> _Your assignment_:
Transcribe the data exactly, pictures excluded.

************

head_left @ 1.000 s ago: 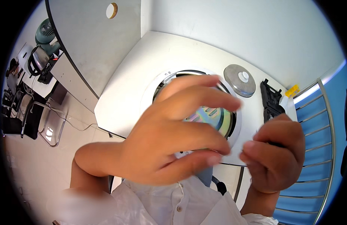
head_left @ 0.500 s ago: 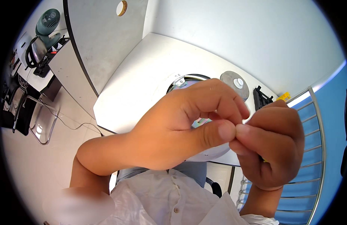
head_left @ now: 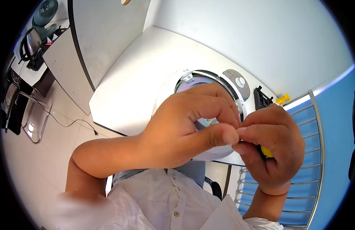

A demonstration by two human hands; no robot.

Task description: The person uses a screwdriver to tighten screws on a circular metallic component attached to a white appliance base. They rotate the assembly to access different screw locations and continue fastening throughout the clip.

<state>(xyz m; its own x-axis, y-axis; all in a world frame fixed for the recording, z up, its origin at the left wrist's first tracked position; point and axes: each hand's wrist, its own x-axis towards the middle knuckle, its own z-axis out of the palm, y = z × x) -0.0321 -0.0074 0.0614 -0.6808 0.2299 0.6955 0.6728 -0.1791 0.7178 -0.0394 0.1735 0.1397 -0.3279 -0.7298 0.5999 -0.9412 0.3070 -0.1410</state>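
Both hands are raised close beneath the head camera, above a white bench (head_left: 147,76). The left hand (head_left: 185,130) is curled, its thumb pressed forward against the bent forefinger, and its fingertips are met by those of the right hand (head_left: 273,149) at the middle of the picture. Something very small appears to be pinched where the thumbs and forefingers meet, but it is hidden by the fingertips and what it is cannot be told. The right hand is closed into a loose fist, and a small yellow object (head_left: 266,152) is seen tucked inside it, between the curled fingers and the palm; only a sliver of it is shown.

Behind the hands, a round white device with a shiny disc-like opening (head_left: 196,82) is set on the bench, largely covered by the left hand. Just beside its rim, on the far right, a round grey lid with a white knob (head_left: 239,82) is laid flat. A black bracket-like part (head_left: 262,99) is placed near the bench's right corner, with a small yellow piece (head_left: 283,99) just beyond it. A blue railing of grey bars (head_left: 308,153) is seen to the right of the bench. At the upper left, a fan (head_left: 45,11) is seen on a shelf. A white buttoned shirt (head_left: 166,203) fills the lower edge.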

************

> _Expected answer_:
head_left @ 1.000 s ago: 
head_left @ 0.500 s ago: 
head_left @ now: 

A demonstration by two human hands; no robot.

Task description: The person uses a screwdriver to tighten screws on a circular metallic component attached to a white appliance base. They rotate the assembly to access different screw locations and continue fastening throughout the clip.

<state>(xyz m; its own x-axis, y-axis; all in a world frame fixed for the recording, z up, its origin at the left wrist's first tracked position; point and axes: each hand's wrist, its own x-axis towards the middle knuckle, its own z-axis out of the palm, y = z × x) -0.0321 -0.0074 0.0614 -0.6808 0.2299 0.6955 0.6728 -0.1791 0.7178 -0.0394 0.1735 0.1397 -0.3279 -0.7298 0.5999 -0.9412 0.3070 -0.1410</state>
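Both hands are raised close beneath the head camera, above a white bench (head_left: 147,76). The left hand (head_left: 185,130) is curled, its thumb pressed forward against the bent forefinger, and its fingertips are met by those of the right hand (head_left: 273,149) at the middle of the picture. Something very small appears to be pinched where the thumbs and forefingers meet, but it is hidden by the fingertips and what it is cannot be told. The right hand is closed into a loose fist, and a small yellow object (head_left: 266,152) is seen tucked inside it, between the curled fingers and the palm; only a sliver of it is shown.

Behind the hands, a round white device with a shiny disc-like opening (head_left: 196,82) is set on the bench, largely covered by the left hand. Just beside its rim, on the far right, a round grey lid with a white knob (head_left: 239,82) is laid flat. A black bracket-like part (head_left: 262,99) is placed near the bench's right corner, with a small yellow piece (head_left: 283,99) just beyond it. A blue railing of grey bars (head_left: 308,153) is seen to the right of the bench. At the upper left, a fan (head_left: 45,11) is seen on a shelf. A white buttoned shirt (head_left: 166,203) fills the lower edge.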

What was asked for in the exercise is now done.